- Born: 1976 (age 49–50)
- Education: Rhode Island School of Design
- Awards: RISCA Fellowship Merit Award

= Jungil Hong =

American artist (born 1976)

Jungil Hong, also known as Jung-li Hong (born 1976), is an American artist based in Providence, Rhode Island. She is best known for her psychedelic, cartoon-inspired silkscreen poster art and paintings. More recently she has expanded into textiles.

== Early life and education ==
Hong moved to Providence, Rhode Island in 1995 in order to attend Rhode Island School of Design (RISD) and that same year taking up residency Fort Thunder. Hong, with Lightning Bolt drummer/vocalist Brian Chippendale, and musician and artist Mat Brinkman worked on pioneering an art movement between the mid 1990s to early 2000s in Providence, sometimes referred to as the "Providence/RISD" scene.

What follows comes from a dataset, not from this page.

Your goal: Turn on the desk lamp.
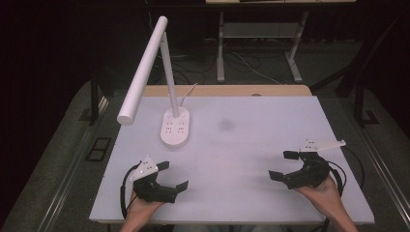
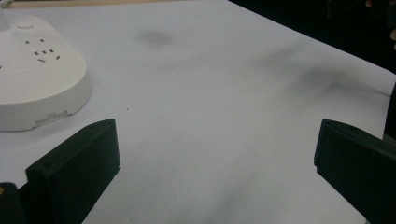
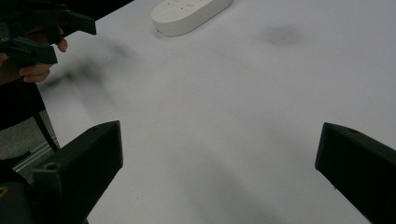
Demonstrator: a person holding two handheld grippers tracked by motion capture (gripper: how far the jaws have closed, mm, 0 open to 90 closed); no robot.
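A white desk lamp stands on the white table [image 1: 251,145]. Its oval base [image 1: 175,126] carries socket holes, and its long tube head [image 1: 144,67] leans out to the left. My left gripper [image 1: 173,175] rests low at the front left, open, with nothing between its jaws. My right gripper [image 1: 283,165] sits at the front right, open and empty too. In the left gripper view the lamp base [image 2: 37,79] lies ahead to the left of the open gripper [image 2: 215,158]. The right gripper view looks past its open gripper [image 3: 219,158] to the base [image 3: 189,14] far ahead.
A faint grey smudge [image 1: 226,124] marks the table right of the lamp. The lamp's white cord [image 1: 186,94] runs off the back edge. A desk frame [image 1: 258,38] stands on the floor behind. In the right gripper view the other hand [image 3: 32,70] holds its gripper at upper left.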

Hong received her B.F.A. degree in 1999 in ceramics and her M.F.A. degree in 2015 in textiles from Rhode Island School of Design (RISD).

== Work ==
She has won scholarships to the Penland School of Arts and Crafts, Haystack Mountain School of Crafts, and Watershed Center for Ceramic Arts. She has won the 2006 Rhode Island State Council of the Arts (RISCA) Fellowship Merit Awards in the Drawing and Printmaking and Crafts categories. She was selected for the 2007 deCordova Annual award, from deCordova Museum and Sculpture Park.

Her work has been shown at Gallery Agniel in Providence, MASS MoCA, the New Image Art Gallery in West Hollywood, Space 1026 in Philadelphia, The Museum of the Rhode Island School of Design, International Print Center New York (IPCNY), Florsitree Space in Baltimore, A.I.R. Gallery in New York, Cinders Gallery in New York, The Rhode Island Foundation Gallery, Limner Gallery in New York, Las Sucias Studio in Brooklyn, and the Cheongju Craft Museum in Cheongju, Korea.

Hong currently shares a large industrial studio space in Providence with her husband, Brian Chippendale, that they call the "Hilarious Attic". Together the couple has a son.